## THE TASK
Please reproduce the entire listing, character for character.

----- DATA -----

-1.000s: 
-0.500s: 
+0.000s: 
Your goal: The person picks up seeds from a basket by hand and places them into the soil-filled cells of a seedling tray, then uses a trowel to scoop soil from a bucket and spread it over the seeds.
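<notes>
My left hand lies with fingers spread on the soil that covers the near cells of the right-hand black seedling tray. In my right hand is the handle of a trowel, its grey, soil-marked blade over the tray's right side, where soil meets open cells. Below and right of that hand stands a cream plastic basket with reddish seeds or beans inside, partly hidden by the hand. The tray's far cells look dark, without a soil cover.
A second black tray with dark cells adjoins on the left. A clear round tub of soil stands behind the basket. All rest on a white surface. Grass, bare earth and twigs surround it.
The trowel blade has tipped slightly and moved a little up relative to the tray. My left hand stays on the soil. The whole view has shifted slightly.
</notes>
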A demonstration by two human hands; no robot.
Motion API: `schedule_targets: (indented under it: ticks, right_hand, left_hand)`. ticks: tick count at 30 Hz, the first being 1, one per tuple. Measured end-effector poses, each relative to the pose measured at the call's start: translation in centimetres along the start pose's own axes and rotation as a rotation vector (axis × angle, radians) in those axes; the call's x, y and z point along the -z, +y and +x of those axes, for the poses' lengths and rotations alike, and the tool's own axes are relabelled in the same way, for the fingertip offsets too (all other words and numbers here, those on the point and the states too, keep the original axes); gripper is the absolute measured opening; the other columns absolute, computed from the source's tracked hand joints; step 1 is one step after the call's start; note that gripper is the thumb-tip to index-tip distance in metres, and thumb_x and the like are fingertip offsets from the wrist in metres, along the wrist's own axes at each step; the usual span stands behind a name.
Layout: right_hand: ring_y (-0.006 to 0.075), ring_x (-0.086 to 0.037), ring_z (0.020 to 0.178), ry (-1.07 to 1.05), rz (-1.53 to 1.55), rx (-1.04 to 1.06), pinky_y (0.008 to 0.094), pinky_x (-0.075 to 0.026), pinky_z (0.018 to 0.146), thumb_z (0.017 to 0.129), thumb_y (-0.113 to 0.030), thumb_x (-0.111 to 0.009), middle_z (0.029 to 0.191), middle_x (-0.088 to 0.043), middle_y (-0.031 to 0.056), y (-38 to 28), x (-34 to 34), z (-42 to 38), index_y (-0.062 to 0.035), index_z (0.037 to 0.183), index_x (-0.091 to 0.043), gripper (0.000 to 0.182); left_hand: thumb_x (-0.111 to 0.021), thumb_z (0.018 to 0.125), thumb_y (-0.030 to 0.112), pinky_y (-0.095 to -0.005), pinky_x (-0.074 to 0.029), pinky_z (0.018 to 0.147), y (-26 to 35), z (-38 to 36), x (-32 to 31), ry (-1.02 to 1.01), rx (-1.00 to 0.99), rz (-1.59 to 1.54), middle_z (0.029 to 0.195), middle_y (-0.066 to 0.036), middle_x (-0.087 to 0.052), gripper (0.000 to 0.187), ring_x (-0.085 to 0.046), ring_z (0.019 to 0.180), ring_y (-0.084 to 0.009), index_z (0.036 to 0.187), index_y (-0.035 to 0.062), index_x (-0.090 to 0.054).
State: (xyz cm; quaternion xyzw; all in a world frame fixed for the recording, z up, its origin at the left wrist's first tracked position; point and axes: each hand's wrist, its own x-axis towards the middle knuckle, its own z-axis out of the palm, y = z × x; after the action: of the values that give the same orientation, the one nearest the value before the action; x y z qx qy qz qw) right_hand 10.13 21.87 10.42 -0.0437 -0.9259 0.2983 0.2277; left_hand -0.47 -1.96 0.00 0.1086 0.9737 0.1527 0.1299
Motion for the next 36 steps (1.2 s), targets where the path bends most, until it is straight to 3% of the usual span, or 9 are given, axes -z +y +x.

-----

## RESPONSE
-1.000s: 
-0.500s: 
+0.000s: 
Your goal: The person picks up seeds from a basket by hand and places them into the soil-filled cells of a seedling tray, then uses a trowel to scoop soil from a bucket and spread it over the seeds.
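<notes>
My left hand lies with fingers spread on the soil that covers the near cells of the right-hand black seedling tray. In my right hand is the handle of a trowel, its grey, soil-marked blade over the tray's right side, where soil meets open cells. Below and right of that hand stands a cream plastic basket with reddish seeds or beans inside, partly hidden by the hand. The tray's far cells look dark, without a soil cover.
A second black tray with dark cells adjoins on the left. A clear round tub of soil stands behind the basket. All rest on a white surface. Grass, bare earth and twigs surround it.
The trowel blade has tipped slightly and moved a little up relative to the tray. My left hand stays on the soil. The whole view has shifted slightly.
</notes>
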A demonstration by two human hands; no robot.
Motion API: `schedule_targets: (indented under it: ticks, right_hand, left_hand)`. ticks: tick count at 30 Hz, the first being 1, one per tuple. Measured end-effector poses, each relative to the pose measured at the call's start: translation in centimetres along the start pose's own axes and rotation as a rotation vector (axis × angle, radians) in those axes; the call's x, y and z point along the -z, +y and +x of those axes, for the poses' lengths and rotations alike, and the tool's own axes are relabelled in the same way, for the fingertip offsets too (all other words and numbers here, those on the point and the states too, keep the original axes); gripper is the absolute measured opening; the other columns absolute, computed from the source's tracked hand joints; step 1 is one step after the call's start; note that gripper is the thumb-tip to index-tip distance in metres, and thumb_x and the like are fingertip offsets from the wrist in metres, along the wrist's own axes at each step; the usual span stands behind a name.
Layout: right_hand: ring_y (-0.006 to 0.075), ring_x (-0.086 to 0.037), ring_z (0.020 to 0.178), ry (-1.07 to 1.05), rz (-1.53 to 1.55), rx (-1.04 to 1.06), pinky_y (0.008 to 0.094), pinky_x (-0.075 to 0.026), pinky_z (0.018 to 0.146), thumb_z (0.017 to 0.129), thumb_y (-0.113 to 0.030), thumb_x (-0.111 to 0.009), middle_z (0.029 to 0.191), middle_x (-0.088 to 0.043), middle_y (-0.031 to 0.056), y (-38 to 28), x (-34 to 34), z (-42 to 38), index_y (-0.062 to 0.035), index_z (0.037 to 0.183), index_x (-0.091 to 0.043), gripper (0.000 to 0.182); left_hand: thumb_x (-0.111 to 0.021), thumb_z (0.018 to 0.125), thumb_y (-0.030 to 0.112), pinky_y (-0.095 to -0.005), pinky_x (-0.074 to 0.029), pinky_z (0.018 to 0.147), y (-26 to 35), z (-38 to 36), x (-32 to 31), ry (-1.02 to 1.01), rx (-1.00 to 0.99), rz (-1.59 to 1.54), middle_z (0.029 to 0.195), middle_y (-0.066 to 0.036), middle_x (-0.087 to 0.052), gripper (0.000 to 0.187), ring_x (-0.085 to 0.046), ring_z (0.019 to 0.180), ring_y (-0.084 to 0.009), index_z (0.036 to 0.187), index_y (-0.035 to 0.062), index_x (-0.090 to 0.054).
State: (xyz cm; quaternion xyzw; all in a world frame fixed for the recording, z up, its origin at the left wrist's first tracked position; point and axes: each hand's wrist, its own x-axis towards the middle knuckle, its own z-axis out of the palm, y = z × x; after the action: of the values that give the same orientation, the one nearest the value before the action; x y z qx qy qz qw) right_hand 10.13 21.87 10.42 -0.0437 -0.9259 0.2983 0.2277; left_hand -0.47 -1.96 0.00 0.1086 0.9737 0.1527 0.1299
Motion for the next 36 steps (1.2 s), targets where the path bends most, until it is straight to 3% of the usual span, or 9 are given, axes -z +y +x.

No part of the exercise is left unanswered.